#### Work request:
Repeat the data word for word. Do not include the pictures.

#### Recorded data:
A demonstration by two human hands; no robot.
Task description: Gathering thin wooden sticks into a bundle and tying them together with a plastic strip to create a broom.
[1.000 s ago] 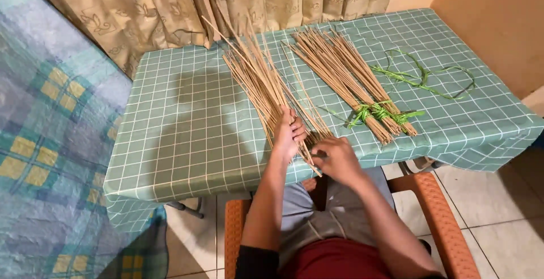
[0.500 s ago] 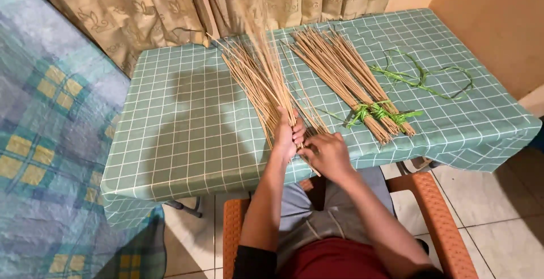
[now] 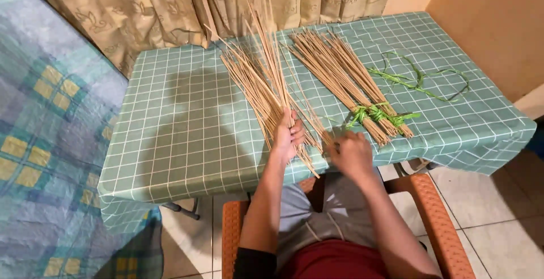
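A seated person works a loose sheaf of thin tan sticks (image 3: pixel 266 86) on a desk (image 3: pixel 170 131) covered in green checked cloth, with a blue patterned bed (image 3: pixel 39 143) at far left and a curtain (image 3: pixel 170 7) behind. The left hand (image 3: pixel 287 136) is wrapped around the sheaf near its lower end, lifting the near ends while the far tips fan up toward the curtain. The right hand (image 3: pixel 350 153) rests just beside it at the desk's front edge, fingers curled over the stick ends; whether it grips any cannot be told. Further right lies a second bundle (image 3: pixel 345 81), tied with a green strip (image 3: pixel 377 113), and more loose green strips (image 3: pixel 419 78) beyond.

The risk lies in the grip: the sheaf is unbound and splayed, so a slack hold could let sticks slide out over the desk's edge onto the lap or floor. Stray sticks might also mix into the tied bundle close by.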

#### Answer to this problem:
A demonstration by two human hands; no robot.
Task description: Gathering thin wooden sticks into a bundle and tying them together with a plastic strip to create a broom.
[1.000 s ago] 
[0.500 s ago] 
[now] 
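A seated person works a loose sheaf of thin tan sticks (image 3: pixel 266 86) on a desk (image 3: pixel 170 131) covered in green checked cloth, with a blue patterned bed (image 3: pixel 39 143) at far left and a curtain (image 3: pixel 170 7) behind. The left hand (image 3: pixel 287 136) is wrapped around the sheaf near its lower end, lifting the near ends while the far tips fan up toward the curtain. The right hand (image 3: pixel 350 153) rests just beside it at the desk's front edge, fingers curled over the stick ends; whether it grips any cannot be told. Further right lies a second bundle (image 3: pixel 345 81), tied with a green strip (image 3: pixel 377 113), and more loose green strips (image 3: pixel 419 78) beyond.

The risk lies in the grip: the sheaf is unbound and splayed, so a slack hold could let sticks slide out over the desk's edge onto the lap or floor. Stray sticks might also mix into the tied bundle close by.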

No additional output will be given.